Report of Citizen Journalism National Consultation and Training Program



A Citizen Journalism national consultation and training program “Pathways to Digital Frontiers: Communication Rights and Inclusion” was organized from March 11 – 12, 2016 in Panjim, Goa. It’s a program of the Commission on Communications and Relations of National Council of Churches in India (NCCI-COCR), Christian Service Agency (CSA) and World Association for Christian Communication (WACC). There were 30 participants of various profiles: Theologians, Church leaders and Pastors, Social Workers, Community Development workers, Grassroots community enablers, heads of Institutions, Heads of NGOs, Communication leaders, and publishers. Many of NCCI’s constituent member bodies and all major regions from across India were represented. The concept of Citizen Journalism as communicated in the course of this national consultation and training program was a serious take on the responsibility and privilege to enable information sharing by developing communication pathways to digital frontiers in a way that opens up possibilities for advocacy and self-advocacy towards wider engagement, inclusion and ensuring communication rights.

Rev. Caesar J. David (Executive Secretary of NCCI Commission on Communications and Relations) introduced the program outlining its concept, scope and methodology. The next session was taken by Rev. Sunil Raj Philip (Director of the Departments of Communications, Dalits and Tribals of the Church of South India Synod). He explained at length the situation of marginalization faced by dalits in India. While the caste situation is well known at least in some measure, this session was very comprehensive in covering issues, efforts and future directions of the dalit struggle against caste-based discrimination. In the following session, Rev. Sunil gave an overview of mainstream Indian media with reference to caste issues. It was found that mainstream media in India is largely profit-driven and/or controlled by corporates, politicians, people from high caste and so on. Since the interest of these categories of people do not match with, or are directly opposed to dalit empowerment, dalits do not have adequate space in mainstream media to communicate their concerns. Even if they do, there is gross misreporting or underreporting as cited examples gave evidence for.

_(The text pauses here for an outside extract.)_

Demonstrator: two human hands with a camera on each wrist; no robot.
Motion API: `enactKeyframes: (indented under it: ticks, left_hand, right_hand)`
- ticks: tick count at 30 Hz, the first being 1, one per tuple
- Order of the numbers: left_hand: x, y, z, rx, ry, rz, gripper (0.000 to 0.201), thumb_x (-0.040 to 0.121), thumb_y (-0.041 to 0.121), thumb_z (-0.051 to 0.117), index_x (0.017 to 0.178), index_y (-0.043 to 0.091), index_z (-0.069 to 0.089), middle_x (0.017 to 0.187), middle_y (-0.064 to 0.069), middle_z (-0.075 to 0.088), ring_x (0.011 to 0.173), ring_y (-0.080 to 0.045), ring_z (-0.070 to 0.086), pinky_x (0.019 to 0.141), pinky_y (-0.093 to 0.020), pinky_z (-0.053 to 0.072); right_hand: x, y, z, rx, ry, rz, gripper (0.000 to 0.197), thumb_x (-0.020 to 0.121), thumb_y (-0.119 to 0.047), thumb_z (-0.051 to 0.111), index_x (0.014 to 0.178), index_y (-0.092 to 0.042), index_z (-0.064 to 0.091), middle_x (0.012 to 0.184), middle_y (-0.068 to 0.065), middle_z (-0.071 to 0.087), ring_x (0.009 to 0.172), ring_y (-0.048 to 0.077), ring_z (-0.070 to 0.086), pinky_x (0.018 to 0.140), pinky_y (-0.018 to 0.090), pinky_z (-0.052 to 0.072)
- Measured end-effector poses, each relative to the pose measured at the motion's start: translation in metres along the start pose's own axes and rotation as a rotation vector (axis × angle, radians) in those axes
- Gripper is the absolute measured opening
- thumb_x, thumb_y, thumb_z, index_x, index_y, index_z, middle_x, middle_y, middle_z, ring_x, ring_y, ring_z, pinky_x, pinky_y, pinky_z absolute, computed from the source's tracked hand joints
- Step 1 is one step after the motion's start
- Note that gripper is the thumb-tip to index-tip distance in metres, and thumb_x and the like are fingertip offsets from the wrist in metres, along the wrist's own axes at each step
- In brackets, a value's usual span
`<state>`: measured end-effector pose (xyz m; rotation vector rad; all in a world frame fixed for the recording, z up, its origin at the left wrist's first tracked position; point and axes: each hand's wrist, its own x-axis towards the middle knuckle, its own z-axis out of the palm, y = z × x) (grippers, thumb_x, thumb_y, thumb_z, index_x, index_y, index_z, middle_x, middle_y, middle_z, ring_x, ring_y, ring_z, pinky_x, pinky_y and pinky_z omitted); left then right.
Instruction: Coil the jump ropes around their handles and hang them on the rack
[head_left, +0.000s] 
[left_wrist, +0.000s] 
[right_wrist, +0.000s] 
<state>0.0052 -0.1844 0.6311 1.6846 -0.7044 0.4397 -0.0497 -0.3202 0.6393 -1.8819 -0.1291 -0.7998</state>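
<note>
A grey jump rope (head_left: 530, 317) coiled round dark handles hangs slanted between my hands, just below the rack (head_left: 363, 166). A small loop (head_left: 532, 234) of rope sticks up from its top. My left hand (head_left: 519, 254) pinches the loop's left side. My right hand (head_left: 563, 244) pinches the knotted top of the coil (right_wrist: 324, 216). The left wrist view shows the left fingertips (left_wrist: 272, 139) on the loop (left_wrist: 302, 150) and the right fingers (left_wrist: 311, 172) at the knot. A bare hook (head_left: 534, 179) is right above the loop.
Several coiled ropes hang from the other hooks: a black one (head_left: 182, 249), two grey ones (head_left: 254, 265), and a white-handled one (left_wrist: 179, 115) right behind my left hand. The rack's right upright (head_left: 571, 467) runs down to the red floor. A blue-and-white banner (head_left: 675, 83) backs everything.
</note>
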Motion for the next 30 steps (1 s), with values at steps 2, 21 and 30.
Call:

A statement/report of findings at this point of the program from one of the discussion groups reads like this: "We are agreeing to the fact that there is discrimination against the dalits (and) adivasis in our community. It is a reality that there is caste discrimination in the Church too. The honour killing is a phenomenon in North India. The Dalits and Adivasis are not aware about the rights and privileges and laws for their protection. They are (sic) not even know to file a case against the exploiters. We have to work as advocates for these marginalized communities. We need collaboration between the dalits irrespective of faith and caste. We have to use the new media to bring the injustice against the dalits to the notice of the society. We have to (use) the new media to bring out the real facts and news of exploitation and injustice towards dalits. Justice should be the motive behind all our engagements".

A part of the program was devoted to listening to stories from the field and actual experiences of caste-based discrimination against dalits. Perspectives from NGOs, Grassroots workers, Church and Church based organizations educated the participants on the various aspects of dalit situations while also giving insights into attempts being made to address these at various levels. People sharing their experiences and perspectives were Ms. Preety Kamble (Social worker and justice advocate), Mr. Prashant Bansode (Community enabler, Church of North India Nasik diocesan board of social services), Rev. James Ponraj (Chairperson, Urban Rural Mission and Director of Church of South India diocese of Madras diaconal ministry), Mr. Cyril David (CEO, Volkart Foundation), Ms. Sonam Dhivar (Coordinator, Community of Resource Organization India), and Mr. H. P. Deshmukh (Activist, Social worker and director of Yuva Gram Vikas Mandal). The sharing from these persons revealed the gravity of dalits’ situation especially in light of insufficient spaces or forums to tell their stories. The sharing sessions also revealed that sometimes their stories are told, but not in a way that garners serious attention much less focused efforts at countering the injustices. The lack of channels and inability to communicate their own concerns and bring to the fore their experiences of discrimination and injustices, has led to ignorance, unaddressed issues of inequality, inaccessibility to basic services, neglect, denial of rights and exclusion from the processes of decision-making and policy-making. It is important for people to be able to tell their own stories.

After understanding the context and background, it was clear that alternative ways are needed to address the issues which logically led to the sessions on digital frontiers and the potential therein. Training in Citizen Journalism was conducted by Mr. Christopher Joseph, India editor of Union of Catholic Asian Network (UCAN). His vast experience of journalism over 30 years, exemplary work as editor with one of the most definitive internet ecumenical news channels in Asia (http://www.ucanindia.in) and his personal passion for social justice all found expression in his very focused presentation of the concepts of Citizen Journalism and interactive training sessions starting from explanation about traditional journalism. He examined and clarified the basic characteristics of Citizen Journalism in terms of what it and what it is not, expounded the objectives and values of this form of advocacy and tied it up with the perspective and context examined in previous sessions to clearly bring out the merits of Citizen Journalism, its urgent need in India today as well as projected impact in society for wider public awareness and resulting processes towards remediation.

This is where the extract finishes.